WORK INSTRUCTIONS: Read through the listing below and return only the lines containing "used".

RECORDS FOR THIS EXERCISE:
***
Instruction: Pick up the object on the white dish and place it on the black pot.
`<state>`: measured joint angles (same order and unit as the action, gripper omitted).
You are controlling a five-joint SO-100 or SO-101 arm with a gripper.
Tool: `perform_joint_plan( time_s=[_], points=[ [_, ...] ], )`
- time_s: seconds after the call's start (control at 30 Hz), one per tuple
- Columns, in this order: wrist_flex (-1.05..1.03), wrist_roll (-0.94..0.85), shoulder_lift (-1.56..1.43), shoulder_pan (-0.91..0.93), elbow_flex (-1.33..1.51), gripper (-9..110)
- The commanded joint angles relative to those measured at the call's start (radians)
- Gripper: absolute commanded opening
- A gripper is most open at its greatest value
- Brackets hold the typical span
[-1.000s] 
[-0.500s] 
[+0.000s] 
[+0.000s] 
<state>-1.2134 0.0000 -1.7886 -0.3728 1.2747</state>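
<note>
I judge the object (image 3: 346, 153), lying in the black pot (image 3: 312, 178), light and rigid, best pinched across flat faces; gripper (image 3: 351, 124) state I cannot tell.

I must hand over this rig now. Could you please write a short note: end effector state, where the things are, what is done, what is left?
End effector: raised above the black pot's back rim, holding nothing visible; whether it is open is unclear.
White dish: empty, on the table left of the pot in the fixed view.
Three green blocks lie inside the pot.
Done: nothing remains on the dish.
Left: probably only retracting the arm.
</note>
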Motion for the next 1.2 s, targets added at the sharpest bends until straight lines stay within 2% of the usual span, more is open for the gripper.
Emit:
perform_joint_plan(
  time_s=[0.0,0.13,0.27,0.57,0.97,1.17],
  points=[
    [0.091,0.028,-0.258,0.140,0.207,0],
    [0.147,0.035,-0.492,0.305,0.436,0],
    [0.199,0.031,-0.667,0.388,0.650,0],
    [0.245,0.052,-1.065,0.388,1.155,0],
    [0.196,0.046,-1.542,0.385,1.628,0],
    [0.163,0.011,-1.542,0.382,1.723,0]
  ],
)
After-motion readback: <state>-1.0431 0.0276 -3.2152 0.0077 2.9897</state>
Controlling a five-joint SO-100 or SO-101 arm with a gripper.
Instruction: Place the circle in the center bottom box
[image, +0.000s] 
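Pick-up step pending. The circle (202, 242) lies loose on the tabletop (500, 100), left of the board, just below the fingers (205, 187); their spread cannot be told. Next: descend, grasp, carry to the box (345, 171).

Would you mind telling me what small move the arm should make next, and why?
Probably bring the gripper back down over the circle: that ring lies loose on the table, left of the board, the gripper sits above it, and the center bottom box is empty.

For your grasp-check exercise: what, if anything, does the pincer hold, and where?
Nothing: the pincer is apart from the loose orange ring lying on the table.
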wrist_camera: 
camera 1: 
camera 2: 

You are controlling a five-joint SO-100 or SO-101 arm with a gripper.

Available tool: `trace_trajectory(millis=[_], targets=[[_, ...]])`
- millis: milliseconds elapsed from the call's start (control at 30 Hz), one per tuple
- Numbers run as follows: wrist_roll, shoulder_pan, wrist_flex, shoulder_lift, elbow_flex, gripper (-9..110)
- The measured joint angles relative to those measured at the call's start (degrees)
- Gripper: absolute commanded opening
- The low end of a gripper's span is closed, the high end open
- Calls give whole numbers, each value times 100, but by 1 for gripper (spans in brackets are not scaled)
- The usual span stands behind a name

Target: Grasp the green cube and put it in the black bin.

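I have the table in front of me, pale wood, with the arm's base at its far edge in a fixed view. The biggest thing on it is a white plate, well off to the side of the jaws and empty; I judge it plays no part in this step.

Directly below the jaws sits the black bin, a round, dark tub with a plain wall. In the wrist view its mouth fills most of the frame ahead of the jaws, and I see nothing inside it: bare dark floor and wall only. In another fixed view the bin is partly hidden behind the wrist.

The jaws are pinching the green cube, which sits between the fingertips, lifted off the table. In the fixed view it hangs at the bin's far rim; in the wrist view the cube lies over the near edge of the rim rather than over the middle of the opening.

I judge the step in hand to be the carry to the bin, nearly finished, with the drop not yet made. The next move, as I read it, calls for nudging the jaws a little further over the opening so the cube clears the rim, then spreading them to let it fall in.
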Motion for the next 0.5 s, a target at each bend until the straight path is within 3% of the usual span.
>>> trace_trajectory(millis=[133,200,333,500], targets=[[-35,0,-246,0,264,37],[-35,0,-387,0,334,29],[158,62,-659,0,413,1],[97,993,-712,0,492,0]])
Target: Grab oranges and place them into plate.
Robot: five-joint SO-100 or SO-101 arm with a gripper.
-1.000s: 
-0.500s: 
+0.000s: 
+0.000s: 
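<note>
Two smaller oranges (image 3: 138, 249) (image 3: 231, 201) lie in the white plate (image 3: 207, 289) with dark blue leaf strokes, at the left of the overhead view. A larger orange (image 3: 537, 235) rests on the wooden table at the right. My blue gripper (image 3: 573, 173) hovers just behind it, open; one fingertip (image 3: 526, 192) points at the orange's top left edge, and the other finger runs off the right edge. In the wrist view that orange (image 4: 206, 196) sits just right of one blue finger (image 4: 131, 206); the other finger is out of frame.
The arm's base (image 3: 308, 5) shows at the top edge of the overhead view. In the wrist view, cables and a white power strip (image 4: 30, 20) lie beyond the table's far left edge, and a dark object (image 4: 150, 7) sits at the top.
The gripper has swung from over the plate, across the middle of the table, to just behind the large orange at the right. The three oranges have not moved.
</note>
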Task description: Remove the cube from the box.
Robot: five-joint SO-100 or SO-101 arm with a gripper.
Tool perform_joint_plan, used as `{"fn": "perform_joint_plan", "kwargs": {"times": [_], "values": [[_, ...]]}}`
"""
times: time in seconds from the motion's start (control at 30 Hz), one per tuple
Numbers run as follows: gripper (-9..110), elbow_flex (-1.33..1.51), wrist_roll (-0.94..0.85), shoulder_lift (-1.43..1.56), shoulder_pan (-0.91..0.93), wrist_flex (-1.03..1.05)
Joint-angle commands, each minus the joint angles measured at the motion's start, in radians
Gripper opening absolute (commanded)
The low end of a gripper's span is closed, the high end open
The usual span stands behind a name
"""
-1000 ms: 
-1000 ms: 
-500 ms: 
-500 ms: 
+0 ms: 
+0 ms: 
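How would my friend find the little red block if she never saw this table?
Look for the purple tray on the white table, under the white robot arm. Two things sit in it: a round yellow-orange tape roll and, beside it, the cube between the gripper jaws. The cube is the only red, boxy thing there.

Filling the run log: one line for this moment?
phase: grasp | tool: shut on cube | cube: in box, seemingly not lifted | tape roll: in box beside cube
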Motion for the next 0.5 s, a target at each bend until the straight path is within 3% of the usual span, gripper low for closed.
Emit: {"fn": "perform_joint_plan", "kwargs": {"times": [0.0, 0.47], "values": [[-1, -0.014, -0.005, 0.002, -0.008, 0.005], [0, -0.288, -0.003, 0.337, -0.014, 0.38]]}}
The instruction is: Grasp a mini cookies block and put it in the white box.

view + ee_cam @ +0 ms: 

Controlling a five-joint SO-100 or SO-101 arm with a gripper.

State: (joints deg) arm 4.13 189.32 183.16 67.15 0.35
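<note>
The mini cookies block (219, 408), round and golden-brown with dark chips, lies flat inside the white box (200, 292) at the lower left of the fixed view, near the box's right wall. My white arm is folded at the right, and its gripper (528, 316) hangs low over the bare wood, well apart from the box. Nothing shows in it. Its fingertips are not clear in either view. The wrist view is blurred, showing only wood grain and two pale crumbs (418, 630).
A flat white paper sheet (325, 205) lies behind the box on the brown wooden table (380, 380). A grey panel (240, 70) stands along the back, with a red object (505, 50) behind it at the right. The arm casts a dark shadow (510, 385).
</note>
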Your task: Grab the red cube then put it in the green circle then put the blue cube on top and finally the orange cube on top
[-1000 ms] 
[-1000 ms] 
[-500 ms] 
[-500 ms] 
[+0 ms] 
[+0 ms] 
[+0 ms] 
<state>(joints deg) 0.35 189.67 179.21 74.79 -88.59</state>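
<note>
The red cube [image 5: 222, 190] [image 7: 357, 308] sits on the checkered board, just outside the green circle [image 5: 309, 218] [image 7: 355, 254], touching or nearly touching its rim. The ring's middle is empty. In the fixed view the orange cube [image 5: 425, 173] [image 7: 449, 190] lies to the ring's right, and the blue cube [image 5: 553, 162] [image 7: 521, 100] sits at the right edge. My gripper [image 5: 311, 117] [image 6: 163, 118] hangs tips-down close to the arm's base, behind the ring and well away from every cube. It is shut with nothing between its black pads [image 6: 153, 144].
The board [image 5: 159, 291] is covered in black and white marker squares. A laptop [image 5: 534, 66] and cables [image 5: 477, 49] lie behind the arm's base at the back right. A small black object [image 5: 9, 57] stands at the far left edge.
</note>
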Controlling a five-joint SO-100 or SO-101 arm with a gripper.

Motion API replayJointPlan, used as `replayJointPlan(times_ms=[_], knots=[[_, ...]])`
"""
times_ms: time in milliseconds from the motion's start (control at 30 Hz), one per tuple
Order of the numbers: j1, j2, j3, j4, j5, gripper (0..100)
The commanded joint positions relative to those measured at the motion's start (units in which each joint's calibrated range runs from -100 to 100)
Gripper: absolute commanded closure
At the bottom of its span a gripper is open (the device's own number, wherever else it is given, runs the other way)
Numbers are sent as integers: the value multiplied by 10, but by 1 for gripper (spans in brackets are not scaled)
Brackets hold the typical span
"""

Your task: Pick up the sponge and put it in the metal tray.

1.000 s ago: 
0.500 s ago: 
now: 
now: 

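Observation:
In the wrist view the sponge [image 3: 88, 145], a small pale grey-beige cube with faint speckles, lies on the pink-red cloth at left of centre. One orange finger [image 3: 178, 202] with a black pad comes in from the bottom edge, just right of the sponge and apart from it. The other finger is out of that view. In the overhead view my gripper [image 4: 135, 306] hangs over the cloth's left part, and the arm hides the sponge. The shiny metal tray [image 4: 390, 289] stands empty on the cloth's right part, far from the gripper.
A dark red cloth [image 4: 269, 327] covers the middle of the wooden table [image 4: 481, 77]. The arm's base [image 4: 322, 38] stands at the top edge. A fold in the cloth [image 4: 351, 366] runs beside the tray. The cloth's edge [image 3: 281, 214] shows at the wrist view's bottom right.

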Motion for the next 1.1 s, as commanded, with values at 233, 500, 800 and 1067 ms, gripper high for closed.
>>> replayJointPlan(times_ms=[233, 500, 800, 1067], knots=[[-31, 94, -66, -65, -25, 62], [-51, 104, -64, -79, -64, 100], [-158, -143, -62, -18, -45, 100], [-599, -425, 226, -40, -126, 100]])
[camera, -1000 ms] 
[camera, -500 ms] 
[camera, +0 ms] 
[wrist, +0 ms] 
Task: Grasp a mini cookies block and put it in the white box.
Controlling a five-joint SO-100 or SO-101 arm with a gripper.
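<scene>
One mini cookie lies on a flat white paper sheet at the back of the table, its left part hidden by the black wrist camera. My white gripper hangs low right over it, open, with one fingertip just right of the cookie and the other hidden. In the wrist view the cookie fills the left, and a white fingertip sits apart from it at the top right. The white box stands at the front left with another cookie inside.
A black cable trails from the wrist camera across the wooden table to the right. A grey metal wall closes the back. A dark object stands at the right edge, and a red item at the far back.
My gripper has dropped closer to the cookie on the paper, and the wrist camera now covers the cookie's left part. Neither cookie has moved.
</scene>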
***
ANSWER BOX:
Tool perform_joint_plan, used as `{"fn": "perform_joint_plan", "kwargs": {"times": [_], "values": [[_, ...]]}}`
Motion API replayJointPlan, used as `replayJointPlan(times_ms=[_], knots=[[_, ...]])`

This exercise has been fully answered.